Dworak acknowledges Mexico’s system isn’t perfect and needs further reform and improvement. He sees opportunities to boost accountability. These could include changes to how political parties choose candidates. Other measures could look at increasing competitiveness in congressional seats allocated by proportional representation, and reducing (or illuminating altogether) the number of candidacies able to compete on both congressional ballots. Doing so could strengthen the link between lawmakers and the public. But Sheinbaum’s approach weakens that link, encouraging the kind of power rotation that was a hallmark of the PRI. Critics of Sheinbaum’s Morena Party have long accused it of trying to rebuild the PRI’s hegemonic model.
And then there’s the question of who benefits. Morena’s biggest nepotism case? Andrés Manuel López Beltrán, son of former President Andrés Manuel López Obrador. He’s the party’s General Secretary. The Associated Press notes that under Sheinbaum’s anti-nepotism rule, he’d still be free to run for president, should he wish to. That’s because the rule only applies to immediate succession.
Banning re-election weakens institutional memory and disrupts policy continuity. Without their own voter bases, lawmakers become beholden to those who control nominations. Under the PRI, that meant the President. Under Morena? Well, it’s looking more and more like the same story but with a new cast.
Nevertheless, the proposals have supporters. Sheinbaum ran on this initiative in 2024. On Wednesday, the National Chamber of Commerce, Services and Tourism in Mexico City announced its support for the reforms. The Chamber’s President points to nepotism as a persistent problem in Mexico’s public administration. He’s right. The question is whether this is an effective gesture to address the root causes of the issue. The narrow wording of the initiative on nepotism combined with the historic reality of re-election bans under the PRI provide ample reason for skepticism.

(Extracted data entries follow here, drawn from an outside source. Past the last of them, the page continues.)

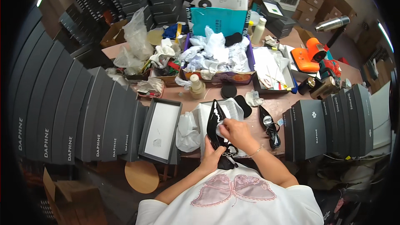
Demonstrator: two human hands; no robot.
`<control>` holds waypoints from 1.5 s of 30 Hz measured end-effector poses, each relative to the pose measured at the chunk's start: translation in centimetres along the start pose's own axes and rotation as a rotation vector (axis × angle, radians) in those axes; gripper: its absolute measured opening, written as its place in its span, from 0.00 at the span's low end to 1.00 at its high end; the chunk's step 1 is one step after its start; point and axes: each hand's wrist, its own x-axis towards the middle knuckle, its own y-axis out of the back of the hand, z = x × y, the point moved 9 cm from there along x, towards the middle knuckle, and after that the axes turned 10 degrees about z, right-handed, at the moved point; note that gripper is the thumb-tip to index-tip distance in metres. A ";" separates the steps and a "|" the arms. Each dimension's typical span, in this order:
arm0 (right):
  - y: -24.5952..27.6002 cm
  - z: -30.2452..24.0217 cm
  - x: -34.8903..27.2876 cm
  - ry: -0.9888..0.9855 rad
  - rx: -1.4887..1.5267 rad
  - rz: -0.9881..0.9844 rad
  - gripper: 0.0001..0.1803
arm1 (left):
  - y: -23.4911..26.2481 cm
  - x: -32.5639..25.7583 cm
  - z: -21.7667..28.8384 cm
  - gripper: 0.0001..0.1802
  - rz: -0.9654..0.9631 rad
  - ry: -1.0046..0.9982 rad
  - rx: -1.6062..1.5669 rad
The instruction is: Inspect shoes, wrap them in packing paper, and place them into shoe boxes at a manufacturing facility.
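Observation:
A glossy black pointed shoe (213, 118) with a chain trim is held upright in front of my body, its toe pointing away. My left hand (211, 155) is wrapped round its near end. My right hand (236, 134) is closed at the shoe's side, fingertips pressed to it over a small whitish patch I cannot make out. A second black pointed shoe (270, 130) with straps lies on the table to the right. White tissue paper (188, 132) lies crumpled left of the held shoe, and a black pad (243, 106) sits just beyond my right hand.
Dark grey shoe boxes (89, 112) line the left side; more boxes (310, 127) stand at the right. An open box part (160, 129) lies left of the tissue. Behind are a bottle (197, 86), a box rim (216, 76) around crumpled paper, and an orange tool (307, 58).

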 end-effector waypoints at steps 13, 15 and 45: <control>-0.3 -1.6 -1.8 0.004 0.022 -0.016 0.17 | 0.2 -0.3 0.1 0.33 -0.011 0.036 0.004; -0.7 -1.6 -1.5 -0.060 0.096 -0.091 0.18 | 0.0 -0.4 0.5 0.33 -0.001 0.033 -0.015; -1.9 3.3 0.8 0.172 0.062 -0.262 0.21 | -1.9 1.4 -1.4 0.40 0.209 -0.033 0.021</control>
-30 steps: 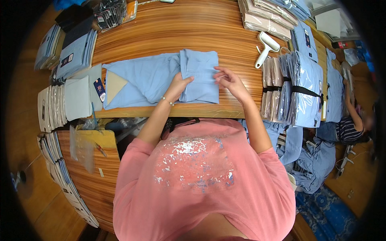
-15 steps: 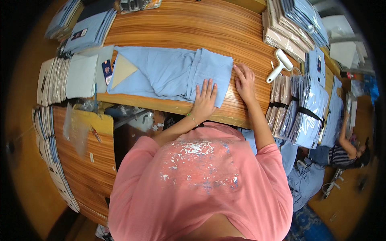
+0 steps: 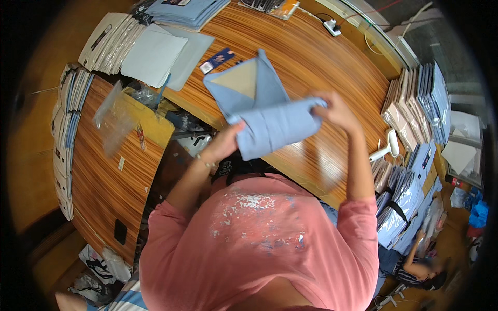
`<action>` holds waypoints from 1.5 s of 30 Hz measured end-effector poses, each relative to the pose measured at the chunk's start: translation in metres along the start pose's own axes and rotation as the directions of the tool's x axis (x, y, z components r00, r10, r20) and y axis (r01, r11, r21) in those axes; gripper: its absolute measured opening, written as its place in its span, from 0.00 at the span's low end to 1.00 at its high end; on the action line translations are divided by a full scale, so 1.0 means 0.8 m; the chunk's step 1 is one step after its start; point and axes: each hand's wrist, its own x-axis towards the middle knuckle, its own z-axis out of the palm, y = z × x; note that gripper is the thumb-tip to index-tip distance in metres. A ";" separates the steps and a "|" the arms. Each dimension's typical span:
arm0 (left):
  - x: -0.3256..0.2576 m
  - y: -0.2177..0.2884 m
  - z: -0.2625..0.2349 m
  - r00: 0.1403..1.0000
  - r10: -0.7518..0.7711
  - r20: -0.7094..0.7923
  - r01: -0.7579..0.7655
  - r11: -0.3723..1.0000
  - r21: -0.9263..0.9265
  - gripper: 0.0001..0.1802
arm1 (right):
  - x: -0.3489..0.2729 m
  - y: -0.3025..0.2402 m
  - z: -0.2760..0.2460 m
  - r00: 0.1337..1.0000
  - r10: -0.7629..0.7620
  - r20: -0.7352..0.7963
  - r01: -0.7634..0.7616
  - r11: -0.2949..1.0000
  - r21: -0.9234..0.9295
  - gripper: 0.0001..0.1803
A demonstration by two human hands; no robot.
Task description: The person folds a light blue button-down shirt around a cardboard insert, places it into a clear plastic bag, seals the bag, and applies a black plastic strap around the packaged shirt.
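Observation:
A light blue garment (image 3: 282, 127) is lifted partly off the table, its near portion folded over and held up between my hands. My left hand (image 3: 223, 142) grips the left corner of the fold, thumb on top. At the other end, my right hand (image 3: 337, 111), slightly blurred, has its fingers closed around the upper right corner. The far end of the garment lies flat on the wooden table and shows a beige triangular panel (image 3: 236, 80). Just beyond its left corner lies a dark blue tag (image 3: 217, 60).
Stacked grey-white sheets (image 3: 154, 56) and bagged garments (image 3: 111, 41) stand at the far left. A white lint roller (image 3: 386, 146) lies at the right beside more bagged piles (image 3: 397, 207). A phone (image 3: 120, 231) rests on the left table. A co-worker (image 3: 415, 269) is at lower right.
The garment lay stretched flat under my left hand, with my right hand beside its end. Now both hands grip that end, raised and folded back to the left. The view has turned.

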 end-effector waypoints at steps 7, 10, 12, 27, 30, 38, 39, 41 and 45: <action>0.108 0.060 -0.147 0.863 0.340 -0.373 -0.120 0.856 0.502 0.20 | 0.174 0.165 0.071 0.861 0.151 -0.486 -0.160 0.987 0.022 0.15; 0.120 0.054 -0.170 0.859 0.395 -0.327 -0.141 0.795 0.590 0.16 | 0.179 0.171 0.070 0.926 0.205 -0.318 -0.219 0.976 -0.010 0.12; 0.122 0.048 -0.170 0.835 0.462 -0.300 -0.176 0.740 0.649 0.14 | 0.177 0.163 0.073 0.897 0.281 -0.341 -0.249 0.959 0.135 0.12; 0.156 0.050 -0.187 0.712 0.626 -0.319 -0.158 0.585 0.795 0.05 | 0.211 0.121 0.081 0.778 0.541 -0.318 -0.253 0.734 0.630 0.05; 0.159 0.063 -0.172 0.646 0.705 -0.294 -0.076 0.442 0.894 0.03 | 0.211 0.127 0.083 0.772 0.539 -0.337 -0.243 0.740 0.627 0.06; 0.159 0.066 -0.181 0.815 0.435 -0.382 -0.158 0.802 0.576 0.07 | 0.225 0.152 0.085 0.772 0.455 -0.445 -0.211 0.843 0.495 0.09; 0.160 0.067 -0.183 0.806 0.443 -0.392 -0.133 0.782 0.609 0.08 | 0.228 0.152 0.088 0.754 0.427 -0.499 -0.197 0.872 0.447 0.11; 0.162 0.072 -0.181 0.787 0.462 -0.408 -0.085 0.737 0.671 0.09 | 0.233 0.151 0.089 0.727 0.401 -0.558 -0.236 0.909 0.345 0.15; 0.142 0.106 -0.169 0.790 0.380 -0.482 0.027 0.763 0.646 0.16 | 0.238 0.143 0.096 0.665 0.298 -0.685 -0.415 0.910 -0.007 0.20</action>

Trump’s trade war threats briefly shifted attention away from Morena’s consolidation of power in Mexico. Sheinbaum has earned cross-party praise for so far deftly managing Trump’s unpredictability. She has an opportunity to capitalize on that good will. She could use it to kickstart a forward-looking conversation around electoral reform based on a shared vision for the country’s future. These proposals ignore that opportunity. Mexico is in urgent need of greater accountability in its politics. As currently framed, these proposals are another step away from that accountability.